2. Extracting Good Features
Applying the appropriate algorithm doesn’t guarantee performance. You need to provide the method with the right inputs (note: in some situations the raw data will suffice). This is commonly referred to as “feature engineering”. You need to be ready for any potential scenario – and practice makes perfect – but here are some common variable types you’ll need to be aware of:
- The Basics – you’ll learn a lot about feature engineering from the Kaggle competitions. But you will want to keep your eye on social media for posts about good feature development. Two twitter feeds I recommend are @DataScienceCtrl and @analyticbridge. You can also read about other data scientists giving their takes on acquiring the skills for free.
- Risk tables – translating non-numeric data into risk can be effective when you’re dealing with many categories of varying size. Here’s a blog on building smoothed risk tables.
- Text – when you’re dealing with a text field supplied by the user, anything goes (spelling, formatting, morphology, etc.) – as an example, think about how many variations of your address will result in you getting your mail. Maybe 50? There are entire books written on how to deal with text (here’s one of my favorites). Techniques are generally classified under the heading of NLP (Natural Language Processing). Common methods for translating raw text into features include TF-IDF, token analyzers (e.g. Lucene) and one-hot encoding.
- Composite Features – data science borrows heavily from other fields, often crafting features from the principles of statistics, information theory, biodiversity, etc. A very handy tool to have in your arsenal is theLog Likelihood Ratio. It’s almost like building a mini-model into one feature – rather than have a method discover this from the raw data, present a calculated test statistic which encapsulates the behavior.
3. Demonstrating the Value
Sites like Kaggle are invaluable for loading your data science toolbox with effective methods. And new tools are becoming available every day, like Google’s TensorFlow. But the real art of data science is in applying these tools to address a business challenge – otherwise they’re just impressive equations on a chalkboard. The only real way to learn this art is practice, practice and more practice. Here are a couple of things to keep an eye on while you’re practicing:
- Reason codes – how will your solution be used? It doesn’t happen in every case, but sometimes interpreting the results of your model is critical to realizing the value. For instance, if a high score gets put into a queue for human review, the reviewer might need to know why this particular transaction scored high. Crafting good features and selecting an algorithm that yields reason codes are critical for interpreting the results.

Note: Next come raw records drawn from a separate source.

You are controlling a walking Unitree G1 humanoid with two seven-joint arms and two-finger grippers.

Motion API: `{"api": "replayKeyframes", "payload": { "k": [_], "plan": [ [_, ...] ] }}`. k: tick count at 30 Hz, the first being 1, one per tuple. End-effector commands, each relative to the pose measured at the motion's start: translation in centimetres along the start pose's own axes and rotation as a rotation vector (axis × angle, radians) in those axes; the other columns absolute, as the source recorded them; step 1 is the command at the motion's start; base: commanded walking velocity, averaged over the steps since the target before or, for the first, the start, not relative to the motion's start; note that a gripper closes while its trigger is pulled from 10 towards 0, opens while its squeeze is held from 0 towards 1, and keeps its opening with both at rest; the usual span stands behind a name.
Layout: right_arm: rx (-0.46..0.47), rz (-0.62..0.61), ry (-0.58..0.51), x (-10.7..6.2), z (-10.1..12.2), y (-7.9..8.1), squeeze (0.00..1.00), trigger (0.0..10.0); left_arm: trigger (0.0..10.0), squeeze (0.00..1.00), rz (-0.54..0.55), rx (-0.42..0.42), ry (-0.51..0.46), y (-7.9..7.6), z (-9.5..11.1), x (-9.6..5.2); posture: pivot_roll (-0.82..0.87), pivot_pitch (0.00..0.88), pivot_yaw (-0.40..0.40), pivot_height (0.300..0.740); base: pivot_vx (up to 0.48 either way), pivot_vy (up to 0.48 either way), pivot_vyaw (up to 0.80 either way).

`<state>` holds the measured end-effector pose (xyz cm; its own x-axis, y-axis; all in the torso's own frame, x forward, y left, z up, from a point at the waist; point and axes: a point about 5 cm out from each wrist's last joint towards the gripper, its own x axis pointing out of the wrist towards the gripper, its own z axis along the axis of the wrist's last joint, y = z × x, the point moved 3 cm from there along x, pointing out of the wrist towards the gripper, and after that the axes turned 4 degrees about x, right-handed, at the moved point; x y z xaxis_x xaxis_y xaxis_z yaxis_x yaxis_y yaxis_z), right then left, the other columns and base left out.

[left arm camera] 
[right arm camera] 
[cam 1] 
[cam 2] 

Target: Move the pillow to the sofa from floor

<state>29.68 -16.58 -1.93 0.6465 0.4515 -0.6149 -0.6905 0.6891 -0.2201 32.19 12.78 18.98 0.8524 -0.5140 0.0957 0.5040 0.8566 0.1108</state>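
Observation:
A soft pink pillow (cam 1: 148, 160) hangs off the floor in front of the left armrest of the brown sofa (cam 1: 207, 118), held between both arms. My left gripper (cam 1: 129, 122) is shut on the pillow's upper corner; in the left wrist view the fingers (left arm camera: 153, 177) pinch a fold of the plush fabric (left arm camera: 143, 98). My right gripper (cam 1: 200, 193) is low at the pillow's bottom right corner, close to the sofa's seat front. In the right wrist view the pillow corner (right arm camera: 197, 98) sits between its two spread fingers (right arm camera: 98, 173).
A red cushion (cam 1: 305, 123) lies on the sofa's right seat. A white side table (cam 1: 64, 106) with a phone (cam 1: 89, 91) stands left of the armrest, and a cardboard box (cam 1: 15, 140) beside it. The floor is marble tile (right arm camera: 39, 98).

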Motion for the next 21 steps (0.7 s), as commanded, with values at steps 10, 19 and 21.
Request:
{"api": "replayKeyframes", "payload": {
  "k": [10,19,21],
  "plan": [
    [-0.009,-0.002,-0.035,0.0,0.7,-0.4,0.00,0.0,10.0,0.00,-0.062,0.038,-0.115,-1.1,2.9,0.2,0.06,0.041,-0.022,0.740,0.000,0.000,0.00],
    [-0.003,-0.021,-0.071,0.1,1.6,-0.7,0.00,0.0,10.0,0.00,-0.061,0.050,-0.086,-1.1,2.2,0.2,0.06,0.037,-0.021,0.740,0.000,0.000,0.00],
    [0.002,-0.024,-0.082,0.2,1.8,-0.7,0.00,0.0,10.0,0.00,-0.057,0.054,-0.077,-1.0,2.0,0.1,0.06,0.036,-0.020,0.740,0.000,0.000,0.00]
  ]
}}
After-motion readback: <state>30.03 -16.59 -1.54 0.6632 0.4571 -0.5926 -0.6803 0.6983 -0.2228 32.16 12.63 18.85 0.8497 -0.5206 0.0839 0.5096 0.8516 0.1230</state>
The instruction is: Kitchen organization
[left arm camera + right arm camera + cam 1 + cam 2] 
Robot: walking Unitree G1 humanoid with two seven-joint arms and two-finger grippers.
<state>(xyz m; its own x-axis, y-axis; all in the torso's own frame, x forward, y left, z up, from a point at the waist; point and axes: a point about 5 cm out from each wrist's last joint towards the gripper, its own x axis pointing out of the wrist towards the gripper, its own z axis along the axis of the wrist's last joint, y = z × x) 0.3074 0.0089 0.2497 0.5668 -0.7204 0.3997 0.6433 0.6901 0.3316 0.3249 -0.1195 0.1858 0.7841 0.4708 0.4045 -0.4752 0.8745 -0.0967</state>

- Operational considerations – the choice of evaluation metric must be carefully chosen when estimating the value of your solution. Generally, there is a cost associated with taking action on a high score. Is there a limit to how many actions you can take (such as the maximum number of units a human team can manually review)? Is there a cost associated with making a bad decision – false positives can be a problem and should be factored into the metrics. The situation presented by these scenarios may make the standard model metrics obsolete.
- Generalizing the results – a model that is trained to great acclaim is worthless if performance doesn’t hold up in real life. For each of your features, ask yourself “will this information be available when my model needs it”? If not, the impressive performance you attained in the lab won’t be achieved when it counts. For example, if you’re trying to estimate hospital readmission today and you trained a model user notes from the previous day, make sure those notes will be available quickly enough that the features could get a value.